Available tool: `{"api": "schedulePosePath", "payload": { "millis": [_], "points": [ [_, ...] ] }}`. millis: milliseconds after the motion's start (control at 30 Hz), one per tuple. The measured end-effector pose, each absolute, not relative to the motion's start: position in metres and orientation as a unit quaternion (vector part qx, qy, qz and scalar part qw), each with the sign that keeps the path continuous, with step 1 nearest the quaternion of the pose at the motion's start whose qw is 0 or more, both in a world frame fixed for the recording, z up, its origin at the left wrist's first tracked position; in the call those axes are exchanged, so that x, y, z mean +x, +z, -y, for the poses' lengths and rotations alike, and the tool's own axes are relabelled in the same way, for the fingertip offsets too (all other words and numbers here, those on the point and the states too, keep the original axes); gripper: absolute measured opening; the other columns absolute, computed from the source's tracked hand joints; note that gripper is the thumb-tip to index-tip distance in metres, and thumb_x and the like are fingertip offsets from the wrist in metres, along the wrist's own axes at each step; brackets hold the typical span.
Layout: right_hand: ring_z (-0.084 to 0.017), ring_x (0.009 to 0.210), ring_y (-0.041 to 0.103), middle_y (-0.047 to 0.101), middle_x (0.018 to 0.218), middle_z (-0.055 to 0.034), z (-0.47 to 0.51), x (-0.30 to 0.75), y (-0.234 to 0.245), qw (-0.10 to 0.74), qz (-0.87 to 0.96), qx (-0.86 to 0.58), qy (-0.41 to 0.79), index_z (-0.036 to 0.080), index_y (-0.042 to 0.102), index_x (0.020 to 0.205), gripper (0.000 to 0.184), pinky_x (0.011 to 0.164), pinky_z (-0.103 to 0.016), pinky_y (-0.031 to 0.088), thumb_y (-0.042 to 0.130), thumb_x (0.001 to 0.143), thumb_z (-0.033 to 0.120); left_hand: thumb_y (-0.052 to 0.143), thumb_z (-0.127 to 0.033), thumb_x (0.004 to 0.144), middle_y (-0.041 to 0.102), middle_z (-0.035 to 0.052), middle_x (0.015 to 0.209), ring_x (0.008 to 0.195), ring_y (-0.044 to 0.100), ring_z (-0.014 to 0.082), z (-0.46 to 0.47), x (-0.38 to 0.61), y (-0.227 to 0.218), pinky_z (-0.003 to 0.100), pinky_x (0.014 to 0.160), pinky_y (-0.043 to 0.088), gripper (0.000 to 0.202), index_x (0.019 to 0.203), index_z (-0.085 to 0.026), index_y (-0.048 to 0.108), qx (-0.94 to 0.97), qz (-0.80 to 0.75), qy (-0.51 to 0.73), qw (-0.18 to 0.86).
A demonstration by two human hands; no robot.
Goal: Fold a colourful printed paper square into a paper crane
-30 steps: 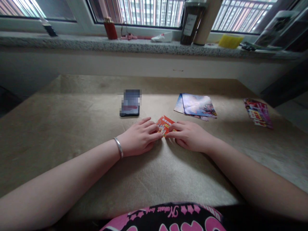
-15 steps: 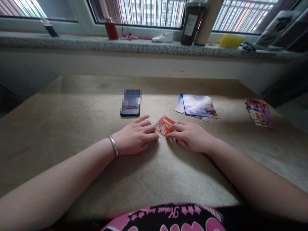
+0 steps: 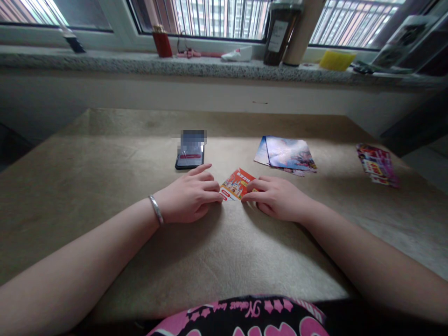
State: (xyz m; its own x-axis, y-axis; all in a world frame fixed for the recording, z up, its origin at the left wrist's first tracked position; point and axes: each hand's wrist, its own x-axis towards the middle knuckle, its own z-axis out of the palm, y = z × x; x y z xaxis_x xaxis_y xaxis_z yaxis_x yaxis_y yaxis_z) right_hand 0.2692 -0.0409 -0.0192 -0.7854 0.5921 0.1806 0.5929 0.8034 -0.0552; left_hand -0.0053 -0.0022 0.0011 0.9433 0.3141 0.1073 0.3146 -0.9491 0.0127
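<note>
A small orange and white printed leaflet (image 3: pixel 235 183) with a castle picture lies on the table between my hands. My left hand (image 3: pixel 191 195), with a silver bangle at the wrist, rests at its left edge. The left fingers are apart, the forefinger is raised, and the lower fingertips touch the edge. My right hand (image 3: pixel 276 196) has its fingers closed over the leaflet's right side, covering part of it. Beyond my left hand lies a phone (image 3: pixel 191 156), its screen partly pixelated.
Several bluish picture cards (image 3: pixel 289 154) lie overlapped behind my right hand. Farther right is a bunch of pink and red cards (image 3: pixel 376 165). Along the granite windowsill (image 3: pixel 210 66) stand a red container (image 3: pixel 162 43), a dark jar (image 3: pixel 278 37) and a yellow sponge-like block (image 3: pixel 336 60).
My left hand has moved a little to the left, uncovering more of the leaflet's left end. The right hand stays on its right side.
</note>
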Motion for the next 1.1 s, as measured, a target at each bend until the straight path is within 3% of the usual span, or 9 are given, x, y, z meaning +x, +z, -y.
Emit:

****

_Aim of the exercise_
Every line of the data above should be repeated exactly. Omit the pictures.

_Solution to this problem_
Available tool: `{"api": "schedulePosePath", "payload": { "millis": [_], "points": [ [_, ...] ] }}`. millis: milliseconds after the motion's start (control at 30 Hz), one per tuple. The measured end-effector pose, each absolute, not relative to the motion's start: position in metres and orientation as a unit quaternion (vector part qx, qy, qz and scalar part qw), each with the sign that keeps the path continuous, with step 1 nearest the quaternion of the pose at the motion's start whose qw is 0 or more, both in a world frame fixed for the recording, z up, its origin at the left wrist's first tracked position; in the call those axes are exchanged, so that x, y, z mean +x, +z, -y, for the poses' lengths and rotations alike, and the tool's own axes are relabelled in the same way, for the fingertip offsets too (all other words and numbers here, those on the point and the states too, keep the original axes); gripper: absolute measured opening; the other columns absolute, computed from the source's tracked hand joints; note that gripper is the thumb-tip to index-tip distance in metres, and thumb_x and the like are fingertip offsets from the wrist in metres, along the wrist's own axes at each step; brackets hold the typical span.
Layout: right_hand: ring_z (-0.084 to 0.017), ring_x (0.009 to 0.210), ring_y (-0.041 to 0.103), middle_y (-0.047 to 0.101), middle_x (0.018 to 0.218), middle_z (-0.055 to 0.034), z (-0.47 to 0.51), x (-0.30 to 0.75), y (-0.234 to 0.245), qw (-0.10 to 0.74), qz (-0.87 to 0.96), qx (-0.86 to 0.58), qy (-0.41 to 0.79), index_z (-0.036 to 0.080), index_y (-0.042 to 0.102), index_x (0.020 to 0.205), gripper (0.000 to 0.184), pinky_x (0.011 to 0.164), pinky_z (-0.103 to 0.016), pinky_y (-0.031 to 0.088), thumb_y (-0.042 to 0.130), thumb_x (0.001 to 0.143), thumb_z (-0.033 to 0.120); left_hand: thumb_y (-0.052 to 0.143), thumb_z (-0.127 to 0.033), thumb_x (0.004 to 0.144), middle_y (-0.041 to 0.102), middle_z (-0.035 to 0.052), middle_x (0.015 to 0.209), ring_x (0.008 to 0.195), ring_y (-0.044 to 0.100), ring_z (-0.014 to 0.082), z (-0.46 to 0.47), x (-0.38 to 0.61), y (-0.227 to 0.218), pinky_z (-0.003 to 0.100), pinky_x (0.014 to 0.160), pinky_y (-0.043 to 0.088), gripper (0.000 to 0.202), index_x (0.019 to 0.203), index_z (-0.085 to 0.026), index_y (-0.048 to 0.108), qx (-0.94 to 0.97), qz (-0.80 to 0.75), qy (-0.51 to 0.73), qw (-0.18 to 0.86).
A demonstration by two human hands; no robot.
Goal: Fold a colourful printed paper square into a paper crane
-30 steps: 
-15 steps: 
+0 steps: 
State: (xyz m; its own x-axis, y-axis; all in a world frame fixed for the recording, z up, its origin at the left wrist's first tracked position; point and axes: each hand's wrist, its own x-axis towards the middle knuckle, its own z-axis out of the palm, y = z × x; x y z xaxis_x xaxis_y xaxis_z yaxis_x yaxis_y yaxis_z) right_hand 0.2692 -0.0409 -0.0192 -0.7854 0.5921 0.1806 0.5929 0.8034 -0.0552; left_hand -0.0053 -0.0022 0.0011 0.9433 0.3141 0.1073 0.3146 -0.9491 0.0127
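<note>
A small orange and white printed leaflet (image 3: pixel 235 183) with a castle picture lies on the table between my hands. My left hand (image 3: pixel 191 195), with a silver bangle at the wrist, rests at its left edge. The left fingers are apart, the forefinger is raised, and the lower fingertips touch the edge. My right hand (image 3: pixel 276 196) has its fingers closed over the leaflet's right side, covering part of it. Beyond my left hand lies a phone (image 3: pixel 191 156), its screen partly pixelated.
Several bluish picture cards (image 3: pixel 289 154) lie overlapped behind my right hand. Farther right is a bunch of pink and red cards (image 3: pixel 376 165). Along the granite windowsill (image 3: pixel 210 66) stand a red container (image 3: pixel 162 43), a dark jar (image 3: pixel 278 37) and a yellow sponge-like block (image 3: pixel 336 60).
My left hand has moved a little to the left, uncovering more of the leaflet's left end. The right hand stays on its right side.
</note>
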Motion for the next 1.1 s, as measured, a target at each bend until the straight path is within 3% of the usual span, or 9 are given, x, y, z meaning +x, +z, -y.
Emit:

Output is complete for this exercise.